- **Task**: The exact lines of the listing, from its first through the line that contains "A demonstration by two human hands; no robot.", are to make up the answer, and pictures are to be left out.

○ ○ ○ ○

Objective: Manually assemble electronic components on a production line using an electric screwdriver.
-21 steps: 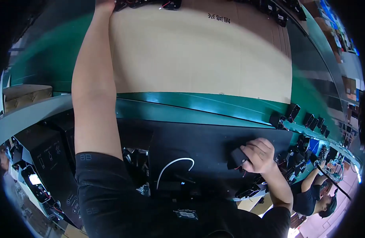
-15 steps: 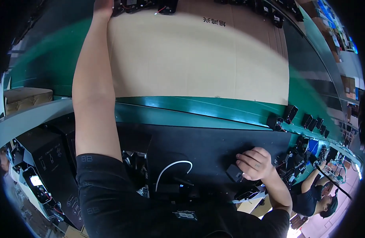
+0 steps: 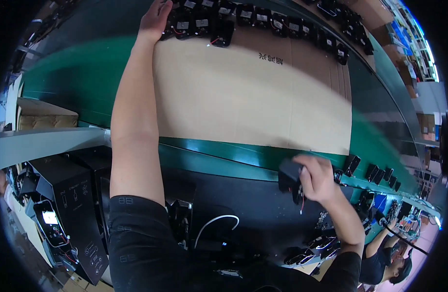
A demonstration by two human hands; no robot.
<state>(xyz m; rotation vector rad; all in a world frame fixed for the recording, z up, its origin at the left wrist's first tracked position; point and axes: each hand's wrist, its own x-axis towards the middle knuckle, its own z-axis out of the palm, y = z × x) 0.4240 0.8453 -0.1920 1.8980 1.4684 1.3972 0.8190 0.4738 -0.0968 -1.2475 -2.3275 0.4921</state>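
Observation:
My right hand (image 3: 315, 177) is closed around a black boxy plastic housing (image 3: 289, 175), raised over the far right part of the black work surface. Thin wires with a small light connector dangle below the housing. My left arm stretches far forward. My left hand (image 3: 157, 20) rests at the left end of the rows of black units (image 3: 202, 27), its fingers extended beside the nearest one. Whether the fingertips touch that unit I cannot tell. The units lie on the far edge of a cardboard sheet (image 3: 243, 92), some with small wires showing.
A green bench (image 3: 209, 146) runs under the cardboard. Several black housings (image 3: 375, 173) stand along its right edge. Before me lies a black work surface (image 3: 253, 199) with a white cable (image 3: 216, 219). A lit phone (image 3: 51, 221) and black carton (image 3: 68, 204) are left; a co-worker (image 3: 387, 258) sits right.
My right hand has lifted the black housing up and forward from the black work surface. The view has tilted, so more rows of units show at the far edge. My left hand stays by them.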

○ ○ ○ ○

- **Response**:
Objective: Manually assemble electronic components on a production line using an electric screwdriver.
-21 steps: 
-15 steps: 
+0 steps: 
A demonstration by two human hands; no robot.

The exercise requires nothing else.